The move attracted very little attention, the Matildas moving a short way ahead of the infantry on a frontage of 600 yards, and it was not until the escarpment loomed up on the right that any opposition was met, a brief gesture by machine guns which the tanks soon discouraged. Some 50 Italians and 12 Germans who were ‘occupying tents and caves in the slopes of the escarpment’ came down and surrendered and Hartnell settled down, unknown to Brigadier Inglis, to the north of 18 Battalion. The I tanks, however, were under orders to return to Ed Duda and early on the 29th they did so.
The 32nd Army Tank Brigade made a move in the afternoon of the 28th from Bir Belhamed against the strongpoint known as ‘Freddie’ (east of Tiger and north-east of Wolf), intended as the first of a series of thrusts to shatter the northern wall of the Corridor. Rain fell as the troops were forming up and, when A Company of 2 Queens got ready to advance with D Squadron, 7 Royal Tanks, enemy to the east provided a diversion which lasted an hour. Though 1 Royal Tanks brought in 200 prisoners as a result, the delay only served to warn the enemy at Freddie of what was in store. D Squadron, 7 Royal Tanks, lost two Matildas in the meantime and the remaining six set off with the infantry but met fierce opposition which drove some of A Company back behind the starting line. Two RHA regiments did their best to silence opposition and by 3.15 p.m. D Squadron burst into Freddie and took 300 prisoners, most of them German. But only two Matildas and two light tanks got through unscathed and A Company was still pinned down in the open by fire from farther afield. Further stages of this operation could therefore not be carried out and after dark A Company came back under cover of artillery fire with the loss of fourteen men. Opposition was not crumbling on this part of his front as Scobie thought, and a much heavier attack was required; but by this time he had no troops to spare. He had struck, if he only knew it, at the part of the front where General Suemmermann had concentrated his strength in a series of strongpoints covered by wire and mines, and the scheme of widening the Corridor here was impracticable. At the end of the day no ground had been gained and the prisoners taken had to be counted against the loss of valuable I tanks.
page 371While these various moves were taking place 1 Essex was left to occupy the extensive Ed Duda position with very few tanks in support. Since 44 Royal Tanks, half of 19 Battalion, and for a short time B Squadron of 4 Royal Tanks would not be available for the defence of this important ground, Scobie realised he needed more troops there. He therefore transferred 2/13 Australian Battalion from the relatively stable and quiet sector of 16 Infantry Brigade to that of 32 Army Tank Brigade, ‘much against his wishes’.1 Scobie had been given to understand that this battalion was ‘not to be committed to battle unless it became imperative for the success of the operation.’2 Their passive role, however, was irksome to the Australians and they welcomed the change.

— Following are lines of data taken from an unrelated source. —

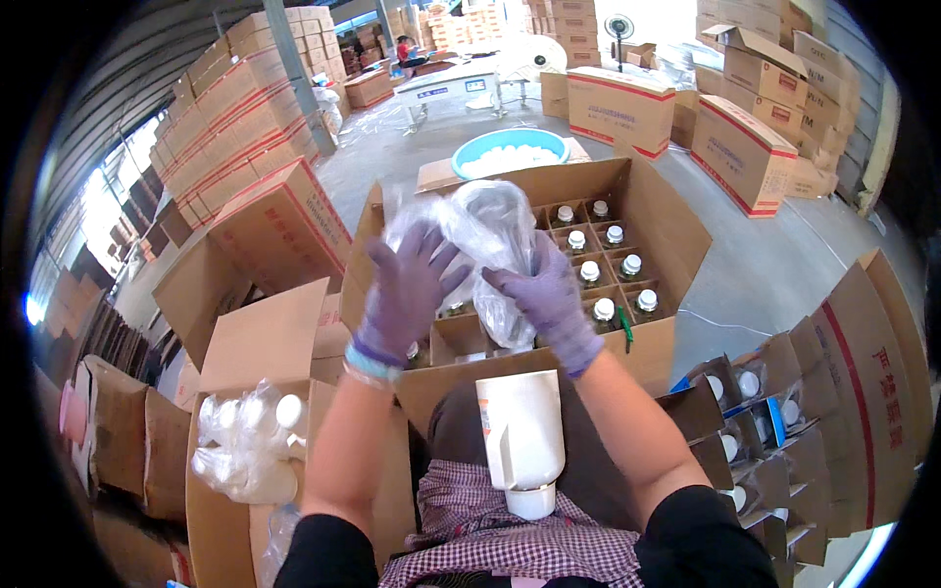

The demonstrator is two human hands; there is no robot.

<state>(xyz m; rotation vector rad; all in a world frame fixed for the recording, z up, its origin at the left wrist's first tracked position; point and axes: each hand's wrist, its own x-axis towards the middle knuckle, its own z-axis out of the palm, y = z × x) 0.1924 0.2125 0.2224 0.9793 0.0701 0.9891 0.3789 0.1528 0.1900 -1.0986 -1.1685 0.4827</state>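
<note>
Both my hands wear purple knit gloves above an open cardboard box (657, 211) with dividers. My left hand (410, 289) has its fingers spread and lies against a crumpled clear plastic bag (480, 220). The fingers of my right hand (551, 302) are closed on the bag's right side. In the box's compartments stand several bottles with white caps (589, 271); the bag hides others. A green tool (624, 328) hangs at the near right edge of the box. On my lap a white plastic jug (522, 426) with a handle lies cap end toward me.
At the lower left, a carton (225, 534) holds white jugs in clear plastic (245, 441). On the right, another divided carton (863, 392) contains white-capped bottles. A blue basin (469, 162) of white pieces stands beyond the box. Stacked cartons (240, 108) and a distant person (407, 54) are farther back.
</note>
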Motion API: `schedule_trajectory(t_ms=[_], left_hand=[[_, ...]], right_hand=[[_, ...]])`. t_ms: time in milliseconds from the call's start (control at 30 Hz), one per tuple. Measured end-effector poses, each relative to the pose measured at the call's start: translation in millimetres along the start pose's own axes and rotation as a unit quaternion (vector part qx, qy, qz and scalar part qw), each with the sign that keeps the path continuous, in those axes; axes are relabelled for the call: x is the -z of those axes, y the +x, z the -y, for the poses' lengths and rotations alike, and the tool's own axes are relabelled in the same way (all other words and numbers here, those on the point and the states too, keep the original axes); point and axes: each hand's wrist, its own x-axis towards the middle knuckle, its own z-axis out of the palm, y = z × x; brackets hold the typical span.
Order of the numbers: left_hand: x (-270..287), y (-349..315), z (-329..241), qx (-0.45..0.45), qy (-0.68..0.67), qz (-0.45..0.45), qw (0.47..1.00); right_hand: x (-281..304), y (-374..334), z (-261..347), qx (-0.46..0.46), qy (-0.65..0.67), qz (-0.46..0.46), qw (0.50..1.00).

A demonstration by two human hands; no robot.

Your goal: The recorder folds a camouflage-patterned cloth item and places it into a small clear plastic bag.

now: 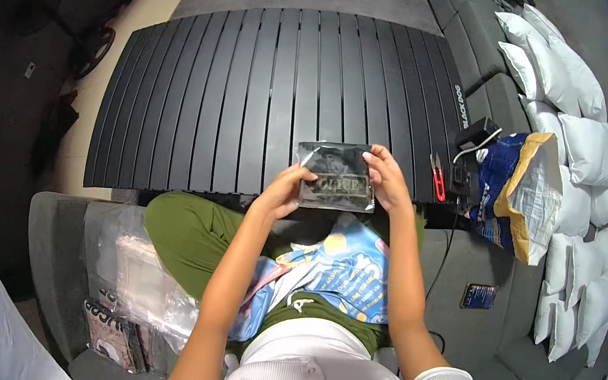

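A flat, clear plastic packet with a dark item inside is held up at the near edge of the black slatted table. Pale lettering shows on the item, and the film is shiny and creased. My left hand grips the packet's left side, its thumb lying on the front. My right hand pinches it at the upper right corner. Below the packet, a blue printed cloth is spread over my lap.
Red-handled snips and a black power adapter lie at the table's right end. Beside them stands an open blue-and-yellow sack. White pillows pile up far right. A phone and plastic-wrapped packets rest on the grey sofa.
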Motion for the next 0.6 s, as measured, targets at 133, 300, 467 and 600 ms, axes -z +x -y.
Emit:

At 6 p.m. the Australians moved off. Scobie saw them pass through the gap in the original perimeter and told them, ‘Ed Duda must be held at all costs’. In the Corridor, however, they experienced a thrilling sensation as they drove forward in their lorries towards Ed Duda. For the first time in seven months they were moving freely across ground hitherto in their experience accessible only to stealthy night patrols, and they felt a wonderful freedom from the constrictions of the long siege. They were proud that they alone of those who were there in the beginning were there ‘to the end—to the very end of the end’.3 As the Australians settled into reserve positions behind the headquarters of 1 Essex, plans (soon to be overtaken by events) were being made for them to attack southwards next day in support of 19 Battalion on a thrust similar to that from which Major McLauchlan had been recalled earlier on the 28th. The object was to recover ground seized during the afternoon from 6 New Zealand Brigade by Boettcher Group.
iv
1 Lt-Col G. E. Colvin, then a major and acting second-in-command of 2/13 Aust Bn, in his chapter in the unit history, Bayonets Abroad, which describes the Ed Duda fighting.
2 Ibid.
3 Clemençeau's words, quoted by Colvin at the head of his chapter.
5 Diary of 27 MG Bn.
Old Stumps [Gibbon], long, saturnine and fearfully doggy, cool as a cucumber, opened at 1405 hours with ‘O.K. Ai think we'll AD-vance now. Rito 2 would you mind looking at those wretched anti-tank guns on the left. Rito 4 d'you see that hill on the right—the one with the block-house and those square heads dancing about—do you eh? Well, those are mortars and more anti-tank. Do go and walk about it a bit. Rito 3 please don't keep shooting at my tank—you see mai head is sticking out of the turret’. (As indeed it was from start to finish.)
‘Rito 7, Rito 7 (petulantly as to a naughty child) you mustn't go so far ahead of the in-fant-ry.’
Answer from David Ling excitedly, ‘But I'm having such lovely fun rolling over Jerries everywhere.’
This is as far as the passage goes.